|Sauer, Thomas - Tom|
Submitted to: Geological Society of America Meeting
Publication Type: Abstract Only
Publication Acceptance Date: 4/4/2000
Publication Date: N/A
Citation: N/A Interpretive Summary:
Technical Abstract: More than ninety percent of the springs in northwestern Arkansas that have discharges of 0.15 m**3/sec or greater lie within 300 meters of regional faults and lineaments. The hydrogeologic importance of these structural features, which are systematic, brittle fractures that occur in near-horizontally, nonhomogeneous, anisotropic carbonate rocks, is that they serve as the primary vertical avenues of interaquifer flow. Mixing of waters from multiple shallow and deep flow sources is the rule rather than the exception at major springs, and assessment of water-quality changes provides a valuable constraint for conceptual models. Recent studies monitoring time-variable discharge and selected water-quality parameters in springs, wells, and surface drainages are being measured in six ground-water basins at the Savoy Experimental Watershed (SEW), Northwest Arkansas.

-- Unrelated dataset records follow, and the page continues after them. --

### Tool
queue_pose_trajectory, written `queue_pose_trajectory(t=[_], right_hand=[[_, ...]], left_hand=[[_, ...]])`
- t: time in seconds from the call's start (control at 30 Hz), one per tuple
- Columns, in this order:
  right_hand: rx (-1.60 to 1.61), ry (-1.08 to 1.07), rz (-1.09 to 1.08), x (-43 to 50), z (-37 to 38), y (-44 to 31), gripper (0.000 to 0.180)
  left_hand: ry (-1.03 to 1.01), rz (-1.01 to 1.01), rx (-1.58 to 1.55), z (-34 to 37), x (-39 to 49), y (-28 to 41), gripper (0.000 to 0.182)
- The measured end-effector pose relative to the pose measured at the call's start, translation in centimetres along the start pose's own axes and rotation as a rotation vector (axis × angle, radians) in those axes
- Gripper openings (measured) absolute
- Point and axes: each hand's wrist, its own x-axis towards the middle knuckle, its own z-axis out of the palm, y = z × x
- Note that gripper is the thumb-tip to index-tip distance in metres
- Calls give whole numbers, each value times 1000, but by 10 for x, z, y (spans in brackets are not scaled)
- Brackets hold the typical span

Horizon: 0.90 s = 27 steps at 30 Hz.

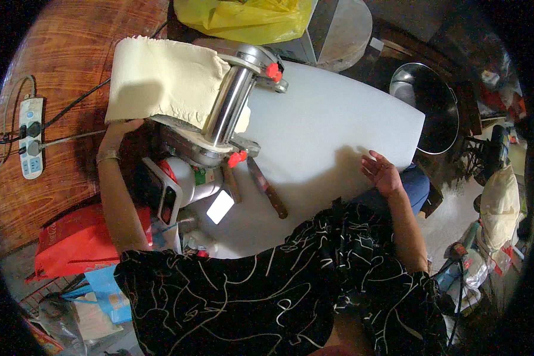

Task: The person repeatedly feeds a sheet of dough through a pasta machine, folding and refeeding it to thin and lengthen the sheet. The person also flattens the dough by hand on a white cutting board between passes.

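A wide sheet of pale dough (173,71) drapes over the back of a dough-rolling machine (184,144) and runs down to its steel roller (231,107). On the roller's front side, a small edge of dough (244,120) shows above a white board (325,115). My left hand (131,126) is at the sheet's lower left edge; its fingers are mostly hidden by the dough. Palm up and fingers apart, my right hand (382,174) is empty over the board's near right corner. A knife with a brown handle (276,202) lies near the machine.
A power strip (31,138) with plugged-in cords rests on the wooden table (84,53) at left. Behind the machine sits a yellow plastic bag (249,20). A metal bucket (427,107) stands beyond the board. A red bag (80,240) is beside my left arm.
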Motion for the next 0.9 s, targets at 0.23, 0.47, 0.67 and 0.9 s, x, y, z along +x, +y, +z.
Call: queue_pose_trajectory(t=[0.23,0.47,0.67,0.9], right_hand=[[-20,62,-9,-5,8,2,34],[-4,79,-4,-3,9,3,32],[-1,51,-1,0,4,4,31],[-4,47,-20,-2,6,4,32]], left_hand=[[74,337,-929,28,-4,-1,40],[322,383,-498,39,-4,15,47],[243,332,-500,14,33,4,46],[973,614,325,38,34,3,83]])
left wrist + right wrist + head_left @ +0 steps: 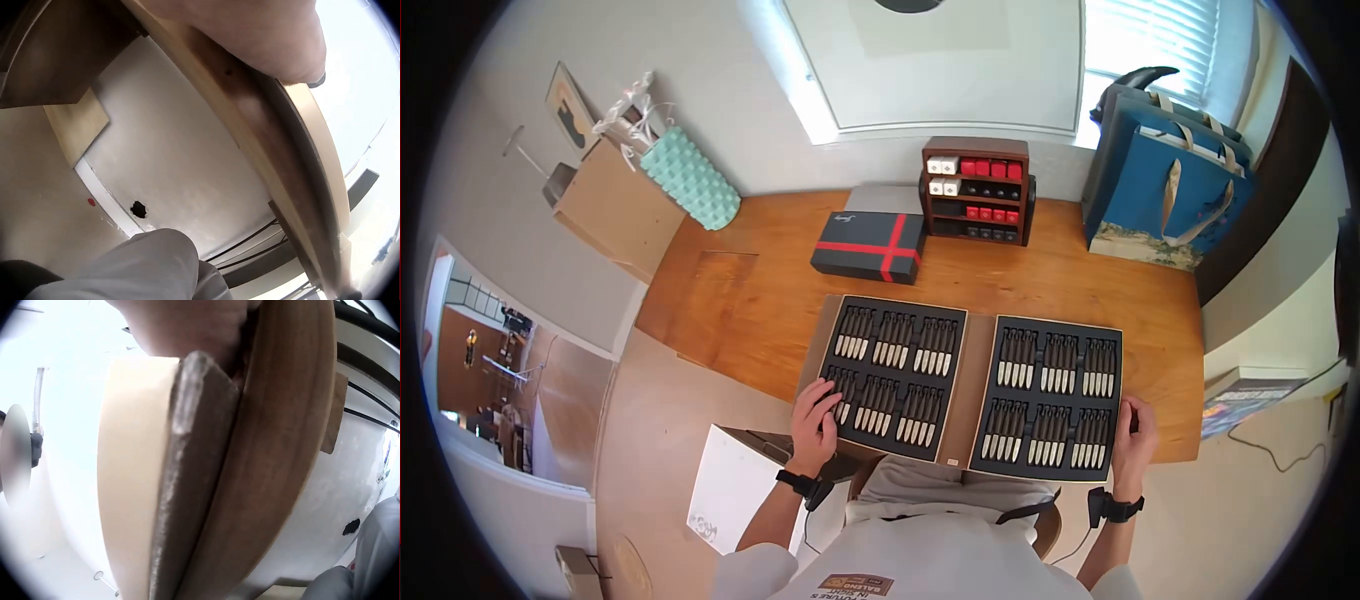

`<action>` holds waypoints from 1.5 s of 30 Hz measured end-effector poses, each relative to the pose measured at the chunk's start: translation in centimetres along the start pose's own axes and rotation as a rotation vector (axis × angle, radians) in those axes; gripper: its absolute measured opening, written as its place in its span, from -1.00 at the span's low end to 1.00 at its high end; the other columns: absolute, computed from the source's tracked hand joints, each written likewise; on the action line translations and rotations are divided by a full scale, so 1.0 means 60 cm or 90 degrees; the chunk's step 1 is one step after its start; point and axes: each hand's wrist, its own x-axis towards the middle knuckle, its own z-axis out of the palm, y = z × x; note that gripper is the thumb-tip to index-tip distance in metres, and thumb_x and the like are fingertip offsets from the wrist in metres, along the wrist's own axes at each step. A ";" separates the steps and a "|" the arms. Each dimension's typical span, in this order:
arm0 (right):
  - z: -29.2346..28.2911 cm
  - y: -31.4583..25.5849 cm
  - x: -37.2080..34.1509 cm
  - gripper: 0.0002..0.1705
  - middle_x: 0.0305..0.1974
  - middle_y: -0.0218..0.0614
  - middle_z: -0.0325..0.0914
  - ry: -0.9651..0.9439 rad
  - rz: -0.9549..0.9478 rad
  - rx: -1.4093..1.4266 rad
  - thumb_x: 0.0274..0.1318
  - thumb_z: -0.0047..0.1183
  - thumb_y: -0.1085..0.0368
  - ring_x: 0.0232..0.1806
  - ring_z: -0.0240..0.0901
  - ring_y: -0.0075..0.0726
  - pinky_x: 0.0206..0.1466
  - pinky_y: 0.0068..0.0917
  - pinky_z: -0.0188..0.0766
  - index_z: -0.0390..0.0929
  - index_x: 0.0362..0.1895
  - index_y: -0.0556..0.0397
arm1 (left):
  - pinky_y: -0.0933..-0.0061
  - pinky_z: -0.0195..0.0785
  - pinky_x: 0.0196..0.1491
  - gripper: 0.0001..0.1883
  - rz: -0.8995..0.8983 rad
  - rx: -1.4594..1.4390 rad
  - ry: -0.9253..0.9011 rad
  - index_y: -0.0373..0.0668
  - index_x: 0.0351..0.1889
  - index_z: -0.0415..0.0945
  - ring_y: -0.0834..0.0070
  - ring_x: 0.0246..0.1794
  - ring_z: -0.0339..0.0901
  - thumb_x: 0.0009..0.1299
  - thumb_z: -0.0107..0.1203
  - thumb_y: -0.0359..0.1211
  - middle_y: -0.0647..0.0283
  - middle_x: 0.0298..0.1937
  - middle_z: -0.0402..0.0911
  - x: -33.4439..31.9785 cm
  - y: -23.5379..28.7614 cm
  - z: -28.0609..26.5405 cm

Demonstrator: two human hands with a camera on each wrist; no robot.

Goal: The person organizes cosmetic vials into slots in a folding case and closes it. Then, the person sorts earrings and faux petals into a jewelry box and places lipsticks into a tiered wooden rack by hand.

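Note:
An opened book-like case (972,390) lies at the front of the wooden table, its two black trays side by side. Slim pieces (912,430), dark above with pale pointed lower ends, stand in rows of small groups in both trays. Over the lower left edge lies my left hand (812,425), fingertips on the tray beside its lower left group. At the opposite side my right hand (1135,440) grips the right tray's edge. From the right wrist, the case's pale outer side (134,469) rests against the wooden table edge (269,456), fingertips partly hidden between.
Behind the case sits a black box with a red ribbon (865,247). A brown rack (978,190) holds red, white and black cubes. Blue paper bags (1165,185) stand back right, a turquoise bumpy container (690,178) back left. A white-topped box (740,490) is below left.

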 end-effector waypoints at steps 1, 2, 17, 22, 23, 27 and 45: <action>0.001 0.003 0.000 -0.88 -0.22 -0.10 0.63 -0.003 -0.001 0.007 0.42 0.10 0.41 -0.19 0.56 -0.04 -0.07 -0.26 0.48 0.62 -0.10 0.22 | 0.01 0.34 0.40 -0.69 -0.004 0.000 -0.005 -0.27 0.03 0.68 -0.07 0.34 0.50 0.42 -0.02 -0.49 0.01 0.23 0.63 -0.001 0.001 -0.001; 0.002 0.003 0.001 -0.88 -0.22 -0.10 0.63 -0.006 -0.008 0.013 0.42 0.10 0.41 -0.19 0.56 -0.04 -0.07 -0.26 0.48 0.62 -0.10 0.22 | 0.01 0.34 0.40 -0.69 -0.009 0.000 -0.011 -0.27 0.03 0.68 -0.07 0.34 0.51 0.42 -0.01 -0.48 0.01 0.23 0.63 -0.001 0.002 -0.001; 0.002 -0.004 -0.001 -0.81 -0.20 -0.12 0.68 -0.010 0.020 -0.040 0.45 0.07 0.37 -0.14 0.60 -0.16 0.00 -0.33 0.49 0.64 -0.09 0.26 | -0.03 0.21 0.49 -0.58 0.007 0.060 -0.148 -0.30 0.20 0.58 0.01 0.36 0.46 0.42 0.26 -0.32 0.02 0.29 0.57 0.111 0.078 -0.020; 0.005 -0.002 0.001 -0.79 -0.21 -0.19 0.67 -0.008 0.069 -0.007 0.48 0.05 0.35 -0.16 0.58 -0.33 -0.01 -0.38 0.49 0.64 -0.09 0.27 | -0.03 0.10 0.55 -0.37 0.079 0.068 -0.253 -0.38 0.38 0.41 0.00 0.51 0.30 0.51 0.22 -0.13 -0.06 0.46 0.40 0.168 0.091 0.045; 0.003 -0.002 0.001 -0.79 -0.21 -0.19 0.67 -0.005 0.073 -0.011 0.48 0.05 0.35 -0.16 0.58 -0.33 -0.01 -0.38 0.49 0.64 -0.09 0.27 | -0.05 0.06 0.57 -0.33 0.063 0.068 -0.290 -0.40 0.43 0.34 -0.02 0.55 0.23 0.52 0.20 -0.11 -0.09 0.51 0.33 0.170 0.089 0.054; 0.002 0.008 -0.001 -0.78 -0.22 -0.20 0.67 -0.007 0.052 -0.047 0.49 0.06 0.34 -0.18 0.57 -0.38 -0.03 -0.42 0.49 0.64 -0.08 0.27 | -0.05 -0.09 0.64 -0.23 0.046 0.072 -0.358 -0.43 0.51 0.22 -0.03 0.63 0.10 0.56 0.15 -0.03 -0.11 0.59 0.21 0.162 0.073 0.068; 0.008 0.007 0.003 -0.79 -0.20 -0.22 0.67 -0.020 0.102 -0.033 0.50 0.05 0.35 -0.17 0.54 -0.40 -0.03 -0.44 0.46 0.65 -0.06 0.25 | -0.08 -0.11 0.64 -0.10 0.012 0.050 -0.362 -0.39 0.53 0.21 -0.07 0.64 0.06 0.44 0.28 0.05 -0.14 0.60 0.16 0.174 0.070 0.070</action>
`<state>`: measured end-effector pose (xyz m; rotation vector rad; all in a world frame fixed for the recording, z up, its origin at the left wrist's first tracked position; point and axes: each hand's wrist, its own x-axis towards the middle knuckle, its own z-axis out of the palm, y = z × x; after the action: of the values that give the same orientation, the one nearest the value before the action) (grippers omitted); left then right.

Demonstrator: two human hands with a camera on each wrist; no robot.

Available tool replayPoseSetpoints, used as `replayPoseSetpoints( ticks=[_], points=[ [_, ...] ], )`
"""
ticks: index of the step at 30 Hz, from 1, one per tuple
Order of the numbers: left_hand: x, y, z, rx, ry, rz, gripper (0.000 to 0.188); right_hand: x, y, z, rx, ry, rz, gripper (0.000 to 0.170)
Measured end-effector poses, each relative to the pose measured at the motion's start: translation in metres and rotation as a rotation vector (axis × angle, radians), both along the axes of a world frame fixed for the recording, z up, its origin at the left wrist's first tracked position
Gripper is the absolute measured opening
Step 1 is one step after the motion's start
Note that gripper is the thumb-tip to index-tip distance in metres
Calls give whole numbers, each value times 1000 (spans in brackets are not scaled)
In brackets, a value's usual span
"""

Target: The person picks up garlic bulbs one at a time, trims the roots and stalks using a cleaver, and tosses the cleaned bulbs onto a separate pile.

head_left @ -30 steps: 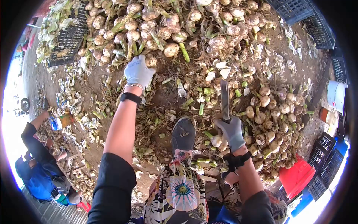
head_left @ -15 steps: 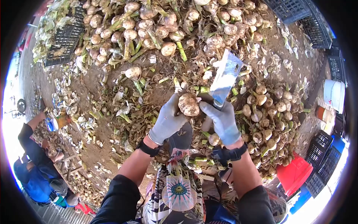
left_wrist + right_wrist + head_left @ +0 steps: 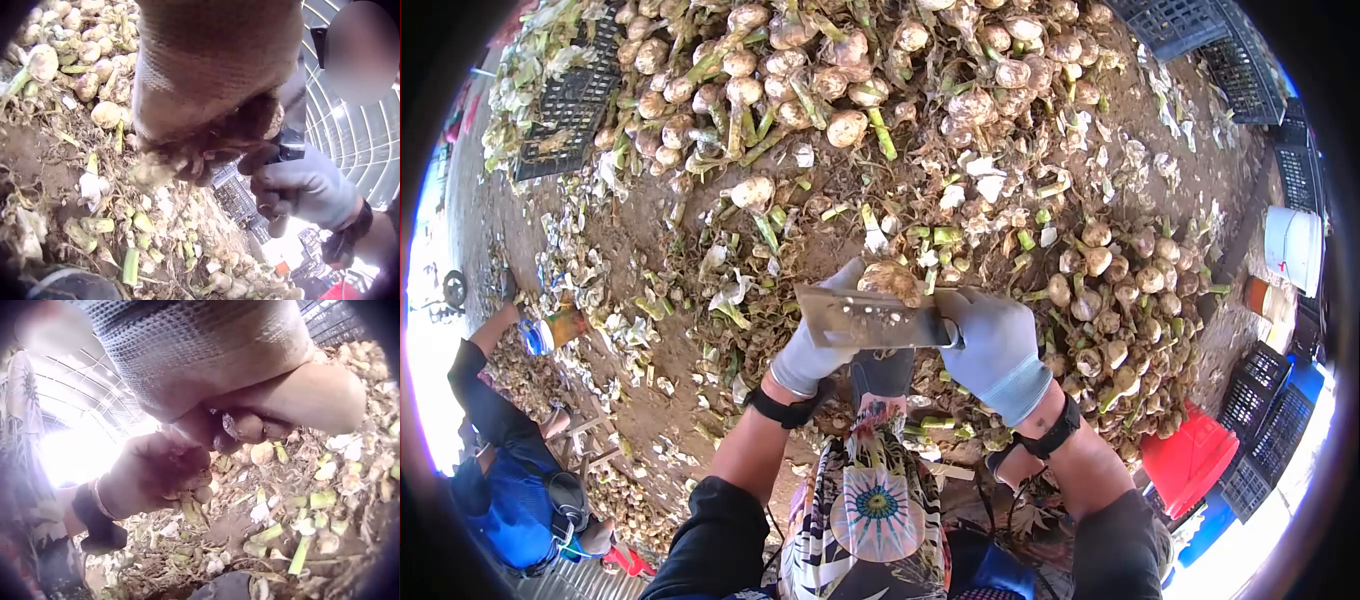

Continuous sampling indicates that timing of sample collection can be critical at springs or wells affected by these structural controls. In addition to documenting system variability and helping formulate sampling rationale, preliminary data from continuous monitors and discrete hydrologic event sampling is providing valuable information on budget contributions from these complex ground-water systems.